WORK REQUEST: What is needed is an exact copy of the lines in the listing below, from the one with "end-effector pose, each" up to and including the one with "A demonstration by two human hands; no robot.", with no other lines.

SOURCE MATERIAL:

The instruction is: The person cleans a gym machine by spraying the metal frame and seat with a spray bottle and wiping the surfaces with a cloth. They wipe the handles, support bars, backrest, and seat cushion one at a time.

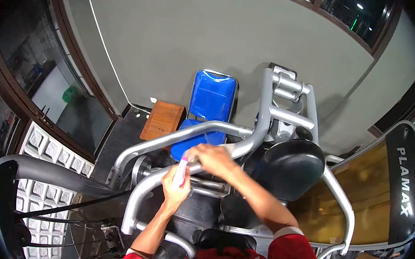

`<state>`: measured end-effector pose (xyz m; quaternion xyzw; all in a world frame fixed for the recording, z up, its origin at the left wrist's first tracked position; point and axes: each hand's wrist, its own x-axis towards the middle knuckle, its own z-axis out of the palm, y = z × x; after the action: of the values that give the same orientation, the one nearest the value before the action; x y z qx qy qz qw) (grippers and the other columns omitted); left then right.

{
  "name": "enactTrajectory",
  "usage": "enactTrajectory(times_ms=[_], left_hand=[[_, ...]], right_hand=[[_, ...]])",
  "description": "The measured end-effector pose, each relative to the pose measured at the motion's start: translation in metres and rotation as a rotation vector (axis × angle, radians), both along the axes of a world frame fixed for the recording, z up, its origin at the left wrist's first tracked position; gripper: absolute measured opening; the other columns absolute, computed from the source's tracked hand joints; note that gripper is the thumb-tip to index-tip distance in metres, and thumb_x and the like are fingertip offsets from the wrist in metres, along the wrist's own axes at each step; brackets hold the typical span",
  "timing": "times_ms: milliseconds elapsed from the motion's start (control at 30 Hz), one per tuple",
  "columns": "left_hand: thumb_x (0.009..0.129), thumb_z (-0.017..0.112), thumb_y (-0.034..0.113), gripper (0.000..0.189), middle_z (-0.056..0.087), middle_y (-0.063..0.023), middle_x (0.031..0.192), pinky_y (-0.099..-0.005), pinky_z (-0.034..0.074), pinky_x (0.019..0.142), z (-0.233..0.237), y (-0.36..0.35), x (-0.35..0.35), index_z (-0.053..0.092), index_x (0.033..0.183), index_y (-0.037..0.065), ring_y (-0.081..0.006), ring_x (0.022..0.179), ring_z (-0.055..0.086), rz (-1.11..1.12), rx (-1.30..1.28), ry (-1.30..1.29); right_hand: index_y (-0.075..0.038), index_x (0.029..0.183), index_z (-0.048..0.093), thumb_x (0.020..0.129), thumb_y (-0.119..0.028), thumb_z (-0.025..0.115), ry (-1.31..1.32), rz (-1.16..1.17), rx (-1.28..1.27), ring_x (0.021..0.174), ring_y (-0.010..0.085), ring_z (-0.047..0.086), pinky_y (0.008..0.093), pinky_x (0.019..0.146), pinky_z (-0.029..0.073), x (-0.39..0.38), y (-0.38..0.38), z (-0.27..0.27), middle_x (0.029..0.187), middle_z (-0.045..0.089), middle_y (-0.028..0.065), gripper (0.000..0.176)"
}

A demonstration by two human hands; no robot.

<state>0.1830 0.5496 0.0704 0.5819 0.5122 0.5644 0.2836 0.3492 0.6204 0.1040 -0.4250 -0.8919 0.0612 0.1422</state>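
My left hand [174, 188] is wrapped around a slim white bottle with pink parts [180, 172], held upright in front of a silver machine tube [149, 184]. Just above and to the right of it, my right hand [212, 158] is closed over the bend of the silver frame. Something pale, which looks like a cloth [227, 148], shows at its fingers; most of it is hidden under the hand. A black padded seat [293, 166] of the exercise machine stands to the right of my right forearm.
A blue chair [213, 96] and a brown wooden box [163, 120] stand by the grey wall [201, 35]. Silver tubes curve around both arms. A PLAMAX panel [403, 181] rises on the right, and a dark machine arm [60, 177] with cables reaches in from the left.
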Motion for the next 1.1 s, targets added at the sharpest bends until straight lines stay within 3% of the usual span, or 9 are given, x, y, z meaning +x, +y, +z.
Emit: enactTrajectory(times_ms=[67,300,367,500,533,700,800,967,1100], left_hand=[[0.077,0.061,-0.003,0.007,0.061,-0.0056,0.067,-0.0248,0.046,0.044,0.002,0.001,0.002,0.058,0.082,0.001,-0.0095,0.049,0.058,-0.065,0.130,0.086],[0.067,0.060,-0.006,0.018,0.063,-0.0123,0.074,-0.0339,0.051,0.064,0.012,-0.006,0.011,0.061,0.083,0.001,-0.0276,0.068,0.064,-0.119,0.199,0.208],[0.066,0.060,-0.006,0.018,0.063,-0.0125,0.074,-0.0347,0.051,0.065,0.014,-0.008,0.013,0.061,0.083,0.001,-0.0281,0.068,0.064,-0.135,0.204,0.203],[0.066,0.059,-0.005,0.018,0.063,-0.0125,0.074,-0.0350,0.051,0.064,0.012,-0.009,0.014,0.061,0.083,0.001,-0.0279,0.068,0.064,-0.159,0.206,0.230],[0.066,0.059,-0.005,0.018,0.063,-0.0125,0.074,-0.0350,0.051,0.064,0.012,-0.009,0.015,0.061,0.083,0.001,-0.0279,0.068,0.064,-0.164,0.209,0.224],[0.068,0.056,-0.006,0.014,0.061,-0.0075,0.068,-0.0297,0.046,0.056,0.017,-0.011,0.020,0.061,0.078,0.002,-0.0192,0.057,0.058,-0.141,0.197,0.189],[0.067,0.058,-0.005,0.016,0.061,-0.0092,0.070,-0.0315,0.049,0.058,0.013,-0.012,0.015,0.061,0.081,0.002,-0.0228,0.060,0.061,-0.150,0.164,0.225],[0.064,0.061,-0.004,0.025,0.060,-0.0110,0.071,-0.0345,0.049,0.058,0.010,-0.008,0.016,0.063,0.088,0.002,-0.0280,0.061,0.061,-0.161,0.280,0.262],[0.061,0.062,-0.001,0.031,0.057,-0.0106,0.068,-0.0352,0.048,0.056,0.022,-0.011,0.020,0.064,0.092,0.003,-0.0285,0.057,0.058,-0.170,0.391,0.353]], right_hand=[[-0.014,0.106,0.057,0.087,-0.015,0.047,-0.212,-0.174,-0.081,0.096,0.0242,0.063,0.0420,0.071,0.053,0.043,0.017,0.010,0.098,0.064,0.0094,0.022],[-0.016,0.123,0.053,0.086,-0.029,0.050,-0.558,-0.430,-0.448,0.103,0.0290,0.061,0.0453,0.087,0.048,0.085,0.064,0.018,0.114,0.062,0.0120,0.040],[-0.016,0.113,0.057,0.085,-0.034,0.050,-0.151,-0.303,-0.387,0.101,0.0346,0.060,0.0489,0.086,0.046,0.063,0.054,-0.010,0.105,0.064,0.0163,0.034],[-0.012,0.109,0.057,0.084,-0.024,0.052,-0.045,-0.173,-0.462,0.098,0.0332,0.060,0.0472,0.084,0.046,-0.002,0.016,0.002,0.103,0.064,0.0163,0.028],[-0.007,0.110,0.057,0.081,-0.021,0.057,0.173,-0.053,-0.032,0.104,0.0325,0.056,0.0452,0.089,0.042,-0.006,0.002,-0.030,0.111,0.060,0.0164,0.032],[-0.008,0.104,0.062,0.069,-0.009,0.062,0.479,0.010,0.149,0.111,0.0269,0.054,0.0410,0.100,0.038,-0.001,-0.043,-0.022,0.117,0.059,0.0104,0.034],[-0.007,0.088,0.067,0.072,-0.003,0.061,0.253,-0.112,0.338,0.115,0.0263,0.052,0.0396,0.099,0.041,0.025,-0.054,-0.031,0.118,0.059,0.0067,0.018],[-0.008,0.110,0.058,0.063,0.018,0.054,0.639,-0.704,0.358,0.128,0.0396,0.034,0.0444,0.110,0.027,0.057,-0.042,-0.030,0.129,0.047,0.0174,0.054],[-0.007,0.115,0.057,0.064,0.019,0.049,0.777,-0.792,0.424,0.134,0.0414,0.024,0.0469,0.112,0.019,0.031,-0.037,-0.046,0.139,0.038,0.0199,0.058]])
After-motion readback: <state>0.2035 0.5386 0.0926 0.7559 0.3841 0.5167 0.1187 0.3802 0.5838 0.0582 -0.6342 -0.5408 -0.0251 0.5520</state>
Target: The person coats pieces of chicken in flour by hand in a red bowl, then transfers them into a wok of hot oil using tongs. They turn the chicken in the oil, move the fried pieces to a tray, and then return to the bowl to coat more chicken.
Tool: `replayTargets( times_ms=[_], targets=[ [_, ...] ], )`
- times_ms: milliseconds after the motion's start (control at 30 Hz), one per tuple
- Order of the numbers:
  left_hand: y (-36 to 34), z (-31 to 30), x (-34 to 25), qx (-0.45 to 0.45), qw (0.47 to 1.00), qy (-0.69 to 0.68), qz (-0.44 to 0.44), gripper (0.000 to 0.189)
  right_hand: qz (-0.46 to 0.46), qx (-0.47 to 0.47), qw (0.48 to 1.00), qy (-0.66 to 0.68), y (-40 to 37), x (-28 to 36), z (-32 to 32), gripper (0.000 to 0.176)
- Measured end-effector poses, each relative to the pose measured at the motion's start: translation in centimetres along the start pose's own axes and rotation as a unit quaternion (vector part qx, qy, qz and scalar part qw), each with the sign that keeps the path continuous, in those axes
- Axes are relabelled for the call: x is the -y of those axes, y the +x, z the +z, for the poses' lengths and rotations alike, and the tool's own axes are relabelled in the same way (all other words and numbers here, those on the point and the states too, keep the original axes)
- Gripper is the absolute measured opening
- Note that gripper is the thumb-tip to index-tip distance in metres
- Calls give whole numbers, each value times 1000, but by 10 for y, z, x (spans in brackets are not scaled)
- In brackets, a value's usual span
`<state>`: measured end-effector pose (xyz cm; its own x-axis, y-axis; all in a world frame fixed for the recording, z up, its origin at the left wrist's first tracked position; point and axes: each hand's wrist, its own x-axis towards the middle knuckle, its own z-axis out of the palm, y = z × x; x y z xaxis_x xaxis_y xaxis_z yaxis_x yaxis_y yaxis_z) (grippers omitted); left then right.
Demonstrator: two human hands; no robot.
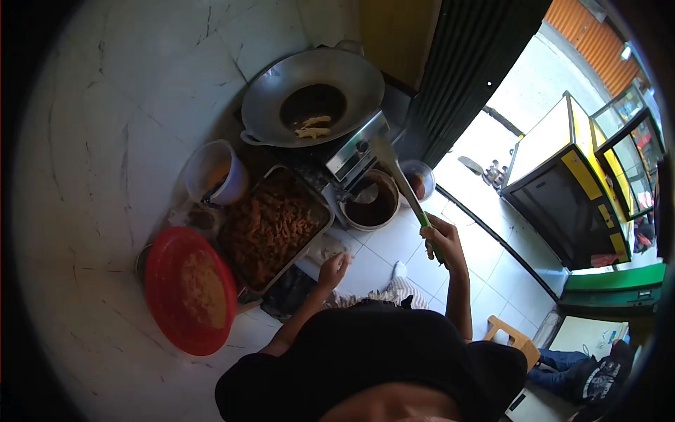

ANSWER TO THE EXERCISE:
  "description": "The measured end-effector pose, each relative to the pose measured at the motion's start: translation in metres and rotation as a rotation vector (axis × angle, radians), both along the axes of a world frame fixed for the recording, z up, its origin at the left wrist's first tracked position; gripper: absolute measured opening; the other columns absolute, computed from the source's tracked hand joints; note that gripper is the thumb-tip to index-tip distance in metres, and thumb_x and the like are fingertip offsets from the wrist in metres, along the wrist's own axes at each step; brackets hold the typical span",
  "timing": "times_ms: milliseconds elapsed from the motion's start (control at 30 Hz), one per tuple",
  "columns": "left_hand: thumb_x (0.009..0.129), thumb_z (-0.017..0.112), thumb_y (-0.034..0.113), gripper (0.000..0.189), middle_z (-0.056..0.087), middle_y (-0.063..0.023), middle_x (0.031..0.192), pinky_y (-0.099..-0.005), pinky_z (-0.034..0.074), pinky_x (0.019..0.142), z (-0.233..0.237), y (-0.36..0.35), x (-0.35..0.35), index_z (-0.053..0.092), index_x (0.033..0.183), index_y (-0.037..0.065), ring_y (-0.081..0.006), ring_x (0.022..0.179), ring_z (-0.055..0.086), rz (-1.11..1.12), rx (-1.30..1.28), ry (-1.30..1.29); right_hand: index_y (-0.075..0.038), index_x (0.029..0.183), index_z (-0.048..0.093), thumb_x (0.020..0.129), thumb_y (-0.119..0.028), thumb_z (-0.025..0.115), ry (-1.31..1.32), rz (-1.16..1.17), rx (-1.28..1.27), ring_x (0.021..0.174), ring_y (-0.010..0.085), ring_z (-0.047..0.086), pinky_y (0.008..0.093), pinky_x (0.019..0.146), pinky_z (-0.029..0.073), x (-0.39..0.38), y (-0.38..0.38), z (-0.27..0.27), middle_x (0.029..0.187), middle_z (-0.045..0.089), middle_y (-0.028..0.065), gripper (0.000..0.176)"
}

A demonstration by two human hands; no robot.

The exercise contains nothing more.